18.3 Implicit missing values
18.3.1 Implicit missing values
Consider a simple dataset that records the price of some stock each quarter:
stocks <- tibble::tibble(
year = c(2020, 2020, 2020, 2020, 2021, 2021, 2021),
qtr = c( 1, 2, 3, 4, 2, 3, 4),
price = c(1.88, 0.59, 0.35, NA, 0.92, 0.17, 2.66)
)
This dataset has two missing observations:
The price in the fourth quarter of 2020 is explicitly missing, because its value is NA.
The price for the first quarter of 2021 is implicitly missing, because it simply does not appear in the dataset.

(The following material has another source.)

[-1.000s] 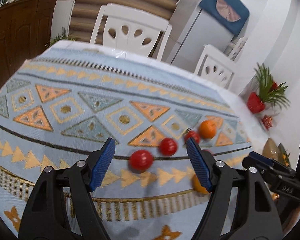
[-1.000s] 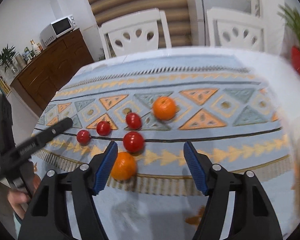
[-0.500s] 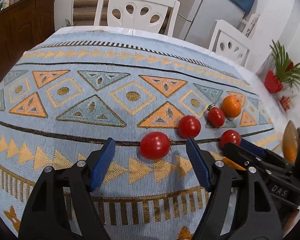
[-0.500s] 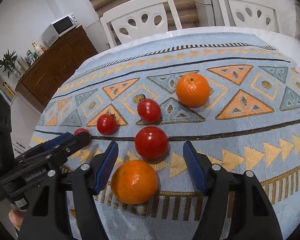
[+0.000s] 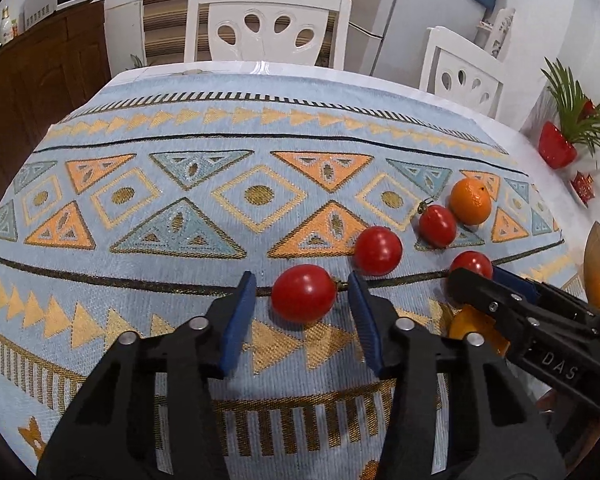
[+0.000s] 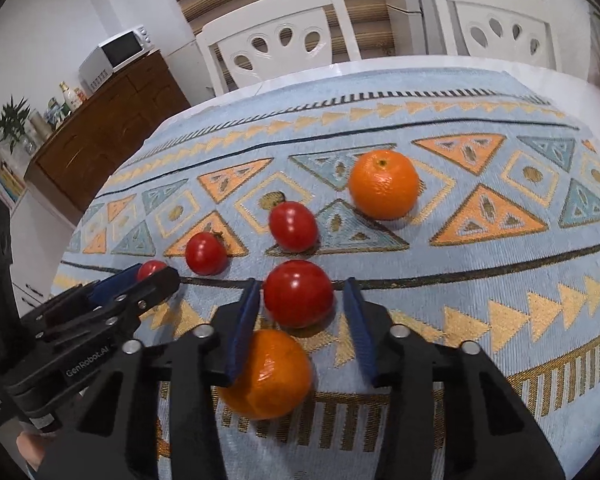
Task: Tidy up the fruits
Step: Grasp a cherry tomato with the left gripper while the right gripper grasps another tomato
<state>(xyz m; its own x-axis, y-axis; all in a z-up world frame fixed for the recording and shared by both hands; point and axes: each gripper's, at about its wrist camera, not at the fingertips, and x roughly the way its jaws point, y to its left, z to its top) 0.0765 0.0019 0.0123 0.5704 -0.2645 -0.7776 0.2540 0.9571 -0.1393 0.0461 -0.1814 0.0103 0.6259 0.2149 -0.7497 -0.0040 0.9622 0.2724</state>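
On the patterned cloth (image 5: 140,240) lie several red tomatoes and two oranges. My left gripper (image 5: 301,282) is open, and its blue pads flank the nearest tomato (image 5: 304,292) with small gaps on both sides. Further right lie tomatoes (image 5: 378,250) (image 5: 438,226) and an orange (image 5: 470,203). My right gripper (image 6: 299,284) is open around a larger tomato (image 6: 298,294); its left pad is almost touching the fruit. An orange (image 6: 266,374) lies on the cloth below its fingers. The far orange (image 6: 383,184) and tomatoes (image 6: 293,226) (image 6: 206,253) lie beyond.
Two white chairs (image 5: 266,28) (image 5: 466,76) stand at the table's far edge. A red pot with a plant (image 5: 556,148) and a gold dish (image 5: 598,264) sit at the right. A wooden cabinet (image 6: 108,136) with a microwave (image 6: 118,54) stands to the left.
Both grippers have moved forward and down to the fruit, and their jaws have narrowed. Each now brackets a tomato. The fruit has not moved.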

If there is a need to make implicit missing values explicit, we can pivot the data using tidyr::pivot_wider
.
wide_stocks <- stocks |>
tidyr::pivot_wider(
names_from = "qtr",
values_from = "price"
)
wide_stocks
## # A tibble: 2 × 5
## year `1` `2` `3` `4`
## <dbl> <dbl> <dbl> <dbl> <dbl>
## 1 2020 1.88 0.59 0.35 NA
## 2 2021 NA 0.92 0.17 2.66
By default, making data longer using tidyr::pivot_longer
preserves explicit missing values. We can drop them (make them implicit) by setting values_drop_na = TRUE
.
## # A tibble: 8 × 3
## year qtr price
## <dbl> <chr> <dbl>
## 1 2020 1 1.88
## 2 2020 2 0.59
## 3 2020 3 0.35
## 4 2020 4 NA
## 5 2021 1 NA
## 6 2021 2 0.92
## 7 2021 3 0.17
## 8 2021 4 2.66
wide_stocks |>
tidyr::pivot_longer(
cols = -c("year"),
names_to = "qtr",
values_to = "price",
values_drop_na = TRUE
)
## # A tibble: 6 × 3
## year qtr price
## <dbl> <chr> <dbl>
## 1 2020 1 1.88
## 2 2020 2 0.59
## 3 2020 3 0.35
## 4 2021 2 0.92
## 5 2021 3 0.17
## 6 2021 4 2.66
tidyr::complete()
turns implicit missing values into explicit missing values based on combination values from its input columns.
stocks |>
tidyr::complete(
.data[["year"]],
.data[["qtr"]]) |>
reactable::reactable(
theme = reactablefmtr::dark(),
defaultPageSize = 4
)
Sometimes the individual variables are themselves incomplete and they is a need to provide your own data. For example, if we know that the stocks dataset is supposed to run from 2019 to 2021, we could explicitly supply those values for year.
stocks |>
tidyr::complete(
`year` = 2019:2021,
.data[["qtr"]]) |>
reactable::reactable(
theme = reactablefmtr::dark(),
defaultPageSize = 4
)
Another way to reveal implicitly missing observations is by using dplyr::anti_join
. Here, four of the destinations do not have any airport metadata information.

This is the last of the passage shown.